The historical record shows that continuity usually trumps change in US foreign policy, even when a Republican replaces a Democrat (or vice versa). However, an exception that proves the rule is the terrorist attacks of 11th September 2001. The list of liberal principles that were abandoned by the George W. Bush administration in their aftermath was breath-taking. In Bush’s war on terrorism, other states were “with or against” the US, regardless of how Washington chose to prosecute it. Eventually, of course, that extended to the disastrous 2003 invasion of Iraq. The subsequent election of Barack Obama occurred largely because he was the anti-war candidate, which always made it likely that he would leave office as the first post-hegemonic US President since the Cold War ended. As such, 9.11 more than Trump’s election marked a true watershed in US foreign policy. It is when US international power began to decline and – relatedly – the liberal international order began to fray.
The liberal international order thus was more fragile pre-Trump than we realised. Obama never made any secret of his discontent with Europe’s contribution towards its maintenance. Meanwhile, Russian military adventurism in Georgia and Ukraine signalled the dawn of a “new Cold War” before Trump’s Presidency seemed remotely plausible. Allegations of Russian interference in the 2016 US election were both astounding and unsurprising. Astounding because deploying a previously unthinkable authoritarian tactic to try to undermine democratic political life marks a major blow to the liberal order. Unsurprising because Vladimir Putin’s commitment to non-traditional, non-military methods of confronting western democracies is clear.
Or, consider Xi Jinping’s China. At first, it reacted to Trump’s election by casting itself as a champion of globalisation, free trade and the Paris climate change agreement. Meanwhile, its Belt and Road Initiative promised huge investments across the Eurasian continent. Yet, China’s aggression abroad, especially in the South China Sea, has been accompanied at home by a ruthless crackdown on Chinese civil society, increased human rights abuses, and an economy firmly controlled by state-run enterprises. The result is a new competitor to liberal democracy: a Chinese model combining authoritarianism, state-led capitalism and nationalism. After all, no other system in human history has ever pulled so many people out of poverty.
That empirical fact looms large when liberal democracy itself is under siege. According to Freedom House, more states restricted than increased democratic freedoms every year after 2008. At least 25 fewer truly free democracies existed in 2016 than at the turn of the century. Trump-like nationalist-populists then made gains in 2016-18 in Germany, Austria, France, Italy, Norway, Greece, Finland, the Philippines and Turkey. It is hard to know whether the trend is inexorable, let alone what collateral damage might be done to the international order. What is undeniable is that 2016 showed that liberal internationalism simply no longer pays domestically in US democratic politics.

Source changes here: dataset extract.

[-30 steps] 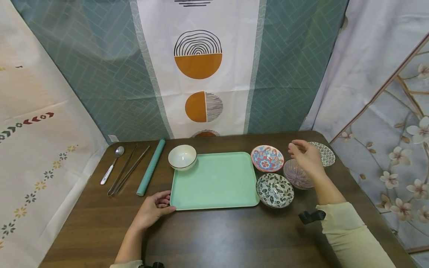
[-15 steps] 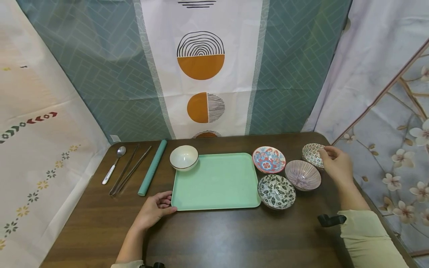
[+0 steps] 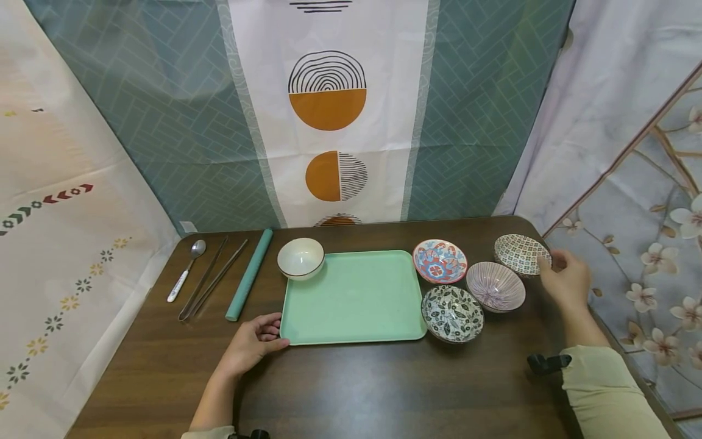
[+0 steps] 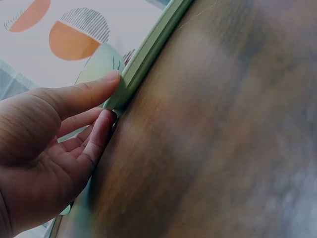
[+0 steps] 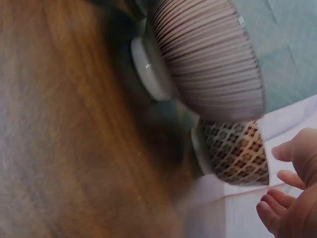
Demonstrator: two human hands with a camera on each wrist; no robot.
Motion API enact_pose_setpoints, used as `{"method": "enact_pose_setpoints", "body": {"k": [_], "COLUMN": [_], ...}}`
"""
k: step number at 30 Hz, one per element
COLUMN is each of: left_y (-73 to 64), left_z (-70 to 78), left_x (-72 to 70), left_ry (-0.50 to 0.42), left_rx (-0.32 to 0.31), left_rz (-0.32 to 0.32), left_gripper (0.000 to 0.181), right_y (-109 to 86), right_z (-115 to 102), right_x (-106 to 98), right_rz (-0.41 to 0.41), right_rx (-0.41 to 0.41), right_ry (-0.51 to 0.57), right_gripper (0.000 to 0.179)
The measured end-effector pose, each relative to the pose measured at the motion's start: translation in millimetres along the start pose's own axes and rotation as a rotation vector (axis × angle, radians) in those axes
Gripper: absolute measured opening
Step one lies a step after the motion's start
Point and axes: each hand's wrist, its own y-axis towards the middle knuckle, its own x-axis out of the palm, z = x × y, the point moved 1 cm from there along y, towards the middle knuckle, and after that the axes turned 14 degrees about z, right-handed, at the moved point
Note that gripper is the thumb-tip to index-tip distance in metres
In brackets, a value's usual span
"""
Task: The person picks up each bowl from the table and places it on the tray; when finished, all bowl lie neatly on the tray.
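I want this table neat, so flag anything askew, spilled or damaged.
I see no spill or damage. Only the white bowl looks off: in the head view it covers the far left corner of the tray, its rim jutting past the edges.

- Bowls (image 3: 452, 314): 5 total; 1 plain, 4 patterned
- Tray (image 3: 353, 299): 1
- Spoon (image 3: 183, 279): 1
- Metal tongs (image 3: 203, 279): 1 pair
- Teal roll (image 3: 249, 275): 1
- Hands: 2; left hand (image 3: 250, 344), right hand (image 3: 567, 279)
- Black wrist devices (image 3: 548, 364): 2
- Table (image 3: 351, 390): 1
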Motion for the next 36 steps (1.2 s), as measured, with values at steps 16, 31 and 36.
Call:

If there is hope for the liberal order, it lies in a renewal of democratic politics in the US and beyond. There are stirrings in Trump’s America, as shown by recent gains by Democrats in staunchly Republican districts. US bipartisanship on foreign policy that facilitated the Marshall Plan, the United Nations and NATO, and stronger international law on trade and human rights will not reappear anytime soon, if ever. But the US domestic political system, with its checks and balances and robust civil society, means that where America positions itself in the liberal international order is not and will never be where Donald Trump would like to position it.